The play is a comedy of manners, set in a single dining room where 18 scenes from different households overlap and intertwine. Presumably, each story is focused around a different family during different time periods who has in their possession the same dining room furniture set, manufactured in 1898. The stories are about White Anglo-Saxon Protestant (WASP) families. Some scenes are about the furniture itself and the emotional attachment to it, while other scenes simply flesh out the culture of the WASPs. Overall, it tells the story of the dying and relatively short-lived culture of upper-middle class Americans, and the transition into a much more efficient society with less emphasis on tradition and more emphasis on progress. Some characters are made fun of, as is the culture itself, but there is also a genuine longing for the sense of stability, comfort and togetherness that the culture provides.

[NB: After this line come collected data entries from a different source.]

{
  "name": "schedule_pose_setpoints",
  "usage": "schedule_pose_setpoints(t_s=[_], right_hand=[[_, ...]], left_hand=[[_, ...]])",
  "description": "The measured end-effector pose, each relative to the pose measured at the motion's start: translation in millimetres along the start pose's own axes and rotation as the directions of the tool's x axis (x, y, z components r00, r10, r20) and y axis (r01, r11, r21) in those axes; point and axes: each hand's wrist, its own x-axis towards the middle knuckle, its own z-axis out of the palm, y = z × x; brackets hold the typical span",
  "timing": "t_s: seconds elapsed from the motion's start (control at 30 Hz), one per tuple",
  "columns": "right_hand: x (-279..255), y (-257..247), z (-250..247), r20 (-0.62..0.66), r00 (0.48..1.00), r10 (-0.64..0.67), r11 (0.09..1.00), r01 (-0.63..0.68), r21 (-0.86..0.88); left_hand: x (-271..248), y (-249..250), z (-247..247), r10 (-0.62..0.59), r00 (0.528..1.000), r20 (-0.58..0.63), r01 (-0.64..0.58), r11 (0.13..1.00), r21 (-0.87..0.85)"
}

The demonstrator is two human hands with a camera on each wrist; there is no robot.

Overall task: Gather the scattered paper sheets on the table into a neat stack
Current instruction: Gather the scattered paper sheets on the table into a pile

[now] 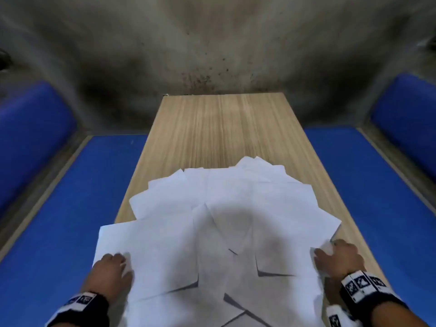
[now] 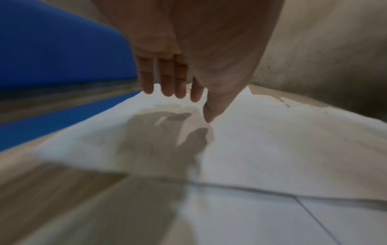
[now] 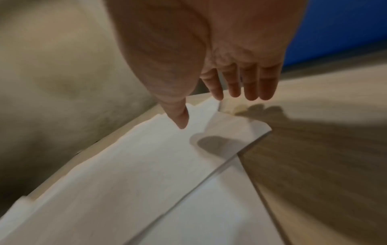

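Observation:
Several white paper sheets [image 1: 236, 220] lie fanned and overlapping on the near half of a narrow wooden table [image 1: 219, 128]. My left hand [image 1: 122, 260] is over the leftmost sheet, with straight fingers [image 2: 167, 82] and the thumb pointing down just above the paper sheets [image 2: 272, 140]. My right hand [image 1: 323, 252] is at the right edge of the spread. Its fingers [image 3: 251, 86] are straight over the table [image 3: 324, 157], and its thumb hangs over the paper sheets [image 3: 136, 165]. Neither hand grips a sheet.
Blue cushioned benches run along the left [image 1: 70, 208] and right [image 1: 377, 197] of the table. A stained grey wall [image 1: 212, 43] stands beyond its far edge. The leftmost sheet overhangs the table's left side.

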Motion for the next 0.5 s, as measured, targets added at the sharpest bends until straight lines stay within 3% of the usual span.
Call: schedule_pose_setpoints(t_s=[0.07,0.2,0.3,0.5], right_hand=[[5.0,-2.7,-1.7,0.045,0.991,0.129,0.990,-0.125,-0.065],[11.1,-8.7,8.9,0.108,0.973,0.206,0.962,-0.181,-0.203],[13.7,-11.9,16.1,0.177,0.952,0.252,0.965,-0.233,-0.119],[15.5,-12.0,31.0,0.143,0.947,0.287,0.958,-0.284,-0.044]], left_hand=[[14.6,11.5,-14.7,0.073,0.997,-0.006,-0.073,0.997,0.024],[54.0,30.8,-29.7,0.175,0.978,0.114,-0.183,0.981,0.062],[77.6,39.2,-29.7,0.144,0.963,0.226,-0.172,0.979,0.109],[95.9,44.6,-32.9,0.140,0.954,0.265,-0.202,0.953,0.226]])
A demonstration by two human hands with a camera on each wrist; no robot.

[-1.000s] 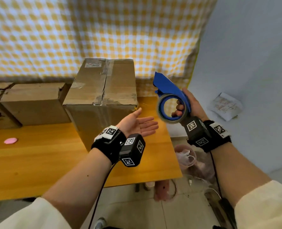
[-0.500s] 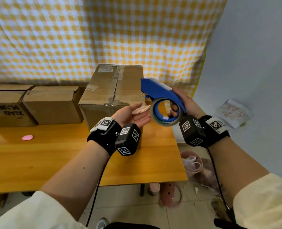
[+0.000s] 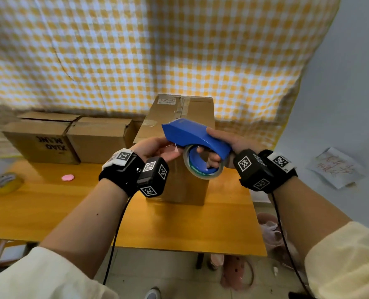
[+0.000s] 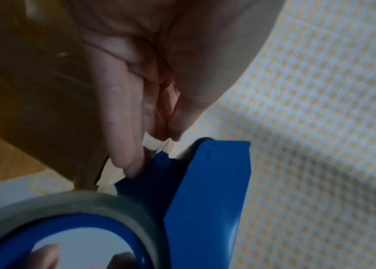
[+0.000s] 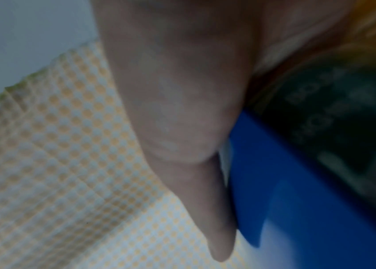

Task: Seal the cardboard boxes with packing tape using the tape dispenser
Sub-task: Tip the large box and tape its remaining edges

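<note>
Moved since earlier frame: left hand [image 3: 155, 147], now closed in on tape dispenser [image 3: 192, 134], fingertips [image 4: 131, 163] pinching tape end beside roll [image 3: 203, 167]. Right hand [image 3: 229, 145]: wrapped round handle, dispenser nose pointing left. Tall box [image 3: 179, 130]: directly beyond grip. Left wrist view alone shows pinch; right wrist blurred.

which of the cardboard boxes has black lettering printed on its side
The low brown cardboard box at the far left: black letters show on its front face. The plain box beside it and the tall taped box show none.
</note>
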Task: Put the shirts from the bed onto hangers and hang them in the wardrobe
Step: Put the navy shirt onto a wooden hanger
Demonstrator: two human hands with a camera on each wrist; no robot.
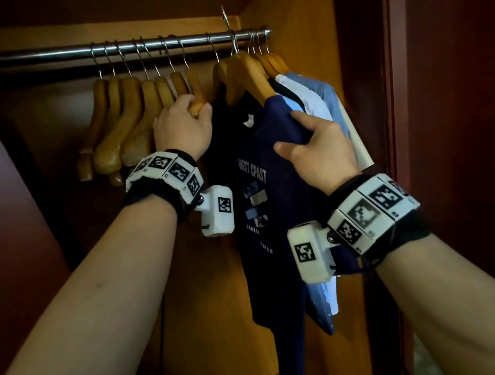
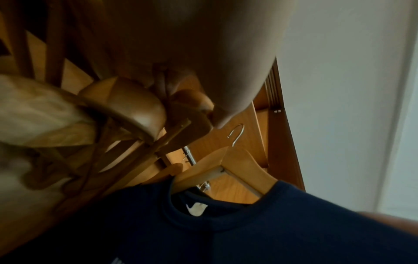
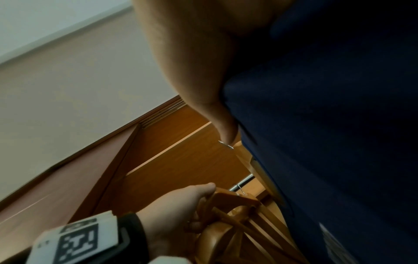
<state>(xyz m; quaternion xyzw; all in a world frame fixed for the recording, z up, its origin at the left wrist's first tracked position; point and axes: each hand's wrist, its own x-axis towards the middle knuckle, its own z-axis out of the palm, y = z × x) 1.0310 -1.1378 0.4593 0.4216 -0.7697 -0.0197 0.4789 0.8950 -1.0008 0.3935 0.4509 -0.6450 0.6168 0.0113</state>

From the back of the playbook:
The play is set in the dining room of a typical well-to-do household, the place where the family assembled daily for breakfast and dinner and for any and all special occasions. The action is a mosaic of interrelated scenes—some funny, some touching, some rueful—which, taken together, create an in-depth portrait of a vanishing species: the upper-middle-class WASP. The actors change roles, personalities and ages with virtuoso skill as they portray a wide variety of characters, from little boys to stern grandfathers, and from giggling teenage girls to Irish housemaids. Each vignette introduces a new set of people and events; a father lectures his son on grammar and politics; a boy returns from boarding school to discover his mother's infidelity; a senile grandmother doesn't recognize her own sons at Thanksgiving dinner; a daughter, her marriage a shambles, pleads futilely to return home, etc. Dovetailing swiftly and smoothly, the varied scenes coalesce, ultimately, into a theatrical experience of exceptional range, compassionate humor and abundant humanity.

==Productions==
The Dining Room premiered at the Studio Theatre of Playwrights Horizons on January 31, 1981 and transferred to the Astor Place Theatre on February 24, 1982 and closed on July 17, 1982. Directed by David Trainer, the cast was :

- 1st Actor: Remak Ramsay - Father, Michael, Brewster, Grandfather, Stuart, Gordon, David, Harvey and Host
- 2nd Actor: John Shea - Client, Howard, Psychiatrist, Ted, Paul, Ben, Chris, Jim, Dick and Guest
- 3rd Actor: William H. Macy -Arthur, Boy, Architect, Billy, Nick, Fred, Tony, Standish, and Guest
- 1st Actress: Lois de Banzie - Agent, Mother, Carolyn, Sandra, Dora, Margery, Beth, Kate, Claire, and Ruth
- 2nd Actress: Ann McDonough - Annie, Grace, Peggy, Nancy, Sarah, Harriet, Emily, Annie, and Guest
- 3rd Actress: Pippa Pearthree - Sally, Girl, Ellie, Aggie, Winkie, Old Lady, Helen, Meg, Bertha, and Guest

Sets were by Loren Sherman, costumes by Deborah Shaw, and lighting was by Frances Aronson.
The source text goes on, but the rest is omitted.